The answer must restate the listing word for word, without its images.
============================================================
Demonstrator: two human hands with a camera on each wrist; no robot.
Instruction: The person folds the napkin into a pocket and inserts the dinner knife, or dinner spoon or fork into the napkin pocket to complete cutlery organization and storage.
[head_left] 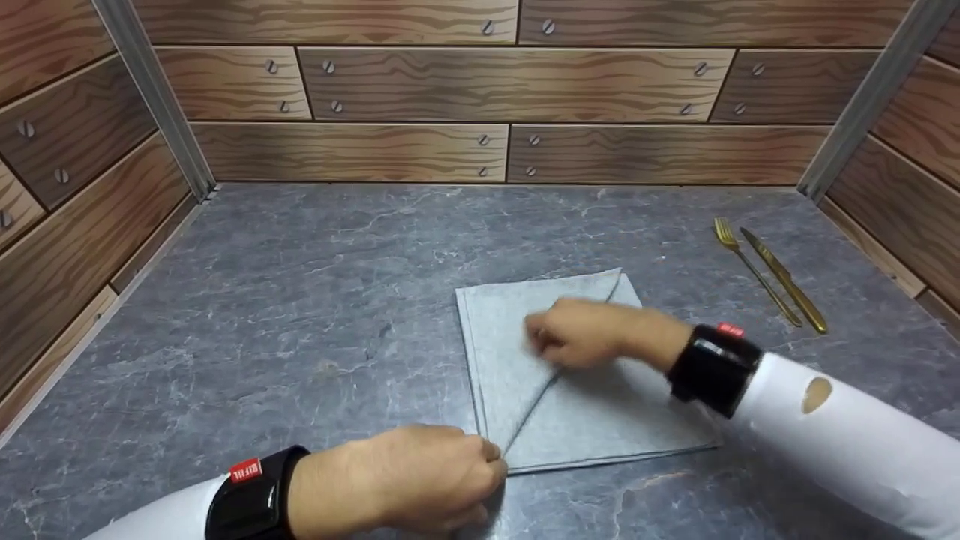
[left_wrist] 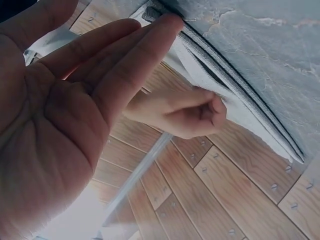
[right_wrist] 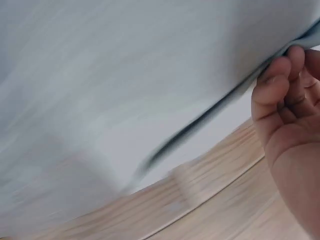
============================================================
● RESPONSE FOR THIS EXERCISE:
Demonstrator: two human hands with a camera on each wrist; no robot.
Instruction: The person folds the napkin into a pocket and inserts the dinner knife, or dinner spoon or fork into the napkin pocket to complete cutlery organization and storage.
[head_left] 
[left_wrist] 
[right_wrist] 

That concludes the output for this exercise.